社交媒体用户每天都在增长,某些社交网站上每月有数亿活跃用户。对于任何行政机构来说,手动管理用户内容的方法都是具有挑战性的。网上有数百种语言,你可以通过它们来引导你的注意力。乌尔都语是世界上使用最广泛的语言之一。我们提出了一种使用机器学习模型快速检测乌尔都语仇恨内容的方法。我们使用开放数据集并手动创建实例,以便在平衡数据集上进行调查。实验结果表明,支持向量机在乌尔都语仇恨检测中的准确率为81.87%。训练时间、测试时间和准确率帮助我们选择了社交媒体网站上乌尔都语仇恨检测的最佳模型。我们还比较了各种方法的训练和测试时间。此外,我们通过索引演示了k和分层折叠,以便更好地理解机器学习中的折叠。最后,我们将我们的发现与之前在乌尔都语仇恨检测领域发表的作品进行了比较。

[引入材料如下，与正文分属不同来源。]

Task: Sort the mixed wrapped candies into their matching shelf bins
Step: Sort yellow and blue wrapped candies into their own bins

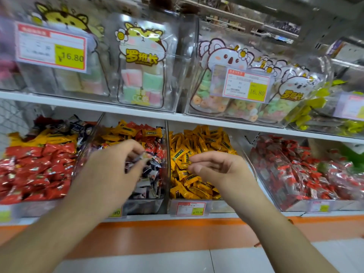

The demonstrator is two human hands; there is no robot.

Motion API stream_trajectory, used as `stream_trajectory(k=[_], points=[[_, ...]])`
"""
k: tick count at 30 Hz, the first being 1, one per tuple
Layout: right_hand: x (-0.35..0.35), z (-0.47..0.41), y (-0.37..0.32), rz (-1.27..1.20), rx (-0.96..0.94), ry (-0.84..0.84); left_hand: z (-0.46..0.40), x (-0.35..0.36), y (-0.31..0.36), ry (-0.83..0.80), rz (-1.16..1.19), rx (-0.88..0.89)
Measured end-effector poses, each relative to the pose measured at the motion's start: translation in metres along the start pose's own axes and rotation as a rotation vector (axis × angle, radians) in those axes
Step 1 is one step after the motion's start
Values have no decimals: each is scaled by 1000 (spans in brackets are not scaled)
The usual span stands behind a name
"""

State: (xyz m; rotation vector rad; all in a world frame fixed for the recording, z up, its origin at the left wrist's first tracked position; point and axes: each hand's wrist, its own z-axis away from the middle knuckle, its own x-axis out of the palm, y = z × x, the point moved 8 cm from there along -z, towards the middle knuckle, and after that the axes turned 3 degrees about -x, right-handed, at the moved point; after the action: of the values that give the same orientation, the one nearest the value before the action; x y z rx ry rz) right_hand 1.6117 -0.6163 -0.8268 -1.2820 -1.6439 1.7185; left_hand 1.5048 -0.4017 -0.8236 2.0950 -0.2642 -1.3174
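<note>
I saw the lower shelf (pixel 197 118) carrying four clear bins side by side. The mixed bin (pixel 145 205) held yellow, red and dark wrapped candies; the yellow bin (pixel 220 205) sat just right of it. My left hand (pixel 110 166) hovered over the mixed bin, its grip pinched on what looked like a small wrapped candy (pixel 144 155), though blur hid the detail. My right hand (pixel 218 170) hung over the yellow candies (pixel 189 182), fingers loosely curled, grasping nothing.

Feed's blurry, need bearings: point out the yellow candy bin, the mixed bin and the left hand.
Yellow candy bin (pixel 197 208): head view, front wall.
Mixed bin (pixel 146 206): head view, front wall.
Left hand (pixel 116 166): head view, back of hand.
</note>
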Motion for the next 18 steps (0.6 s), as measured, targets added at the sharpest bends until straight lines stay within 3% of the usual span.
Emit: stream_trajectory(k=[3,8,14,18], points=[[-47,-4,14,230,-22,164,-8,-7,-22,10,-190,-67],[-126,1,42,670,84,375,0,21,11,-35,-127,125],[-145,6,71,650,162,381,0,98,80,-220,-46,324],[-153,7,80,559,166,398,-30,157,120,-278,11,335]])
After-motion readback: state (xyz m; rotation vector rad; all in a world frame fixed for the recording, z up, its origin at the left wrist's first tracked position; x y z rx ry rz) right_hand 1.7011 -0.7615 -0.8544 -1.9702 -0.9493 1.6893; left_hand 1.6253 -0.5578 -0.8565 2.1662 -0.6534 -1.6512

本文章由计算机程序翻译,如有差异,请以英文原文为准。
查看原文
分享 分享
微信好友 朋友圈 QQ好友 复制链接
本刊更多论文
Towards Perso-Arabic Urdu Language Hate Detection Using Machine Learning: A Comparative Study Based on a Large Dataset and Time-Complexity
Social media users are growing daily, with hundreds of millions of active users per month on certain networking sites. For any administrative institution, the manual method for regulating user content is challenging. There are hundreds of languages through which you can direct your attention on the web. The Urdu language is among the most widely utilized languages in the world. We have proposed a quick way of detecting the content of Urdu language hate using machine learning models. We used the open data set and manually created instances to make this investigation viable on a balanced data set. Our experimental set-up has demonstrated that support vector machine in the detection of Urdu hatred detection is 81.87% accurate. The training time, testing time, and accuracy helped us select the best model for Urdu hate detection on social media sites. We also compared the training and testing times of various methods. Additionally, we demonstrated k and stratified folding via indexing to provide a better understanding of folding in machine learning. Finally, we compared our findings to those of previously published works in the field of Urdu hate detection.
求助全文
通过发布文献求助,成功后即可免费获取论文全文。 去求助
来源期刊
自引率
0.00%
发文量
0
期刊最新文献
Quantum Machine Learning in Drug Discovery: Current State and Challenges CNN-based Segmentation and Classification of Sound Streams under realistic conditions Exam Wizard e-assessment platform: new features, field test results and instructor’s experience A Neuro-Symbolic Approach for Fault Diagnosis in Smart Power Grids A combination of a Proximity technique and Weighted average for LP Problems
×
引用
GB/T 7714-2015
复制
MLA
复制
APA
复制
导出至
BibTeX EndNote RefMan NoteFirst NoteExpress
×
×
提示
您的信息不完整,为了账户安全,请先补充。
现在去补充
×
提示
您因"违规操作"
具体请查看互助需知
我知道了
×
提示
现在去查看 取消
×
提示
确定
0
微信
客服QQ
Book学术公众号 扫码关注我们
反馈
×
意见反馈
请填写您的意见或建议
请填写您的手机或邮箱
已复制链接
已复制链接
快去分享给好友吧!
我知道了
×
扫码分享
扫码分享
Book学术官方微信
Book学术文献互助
Book学术文献互助群
群 号:481959085
Book学术
文献互助 智能选刊 最新文献 互助须知 联系我们:info@booksci.cn
Book学术提供免费学术资源搜索服务,方便国内外学者检索中英文文献。致力于提供最便捷和优质的服务体验。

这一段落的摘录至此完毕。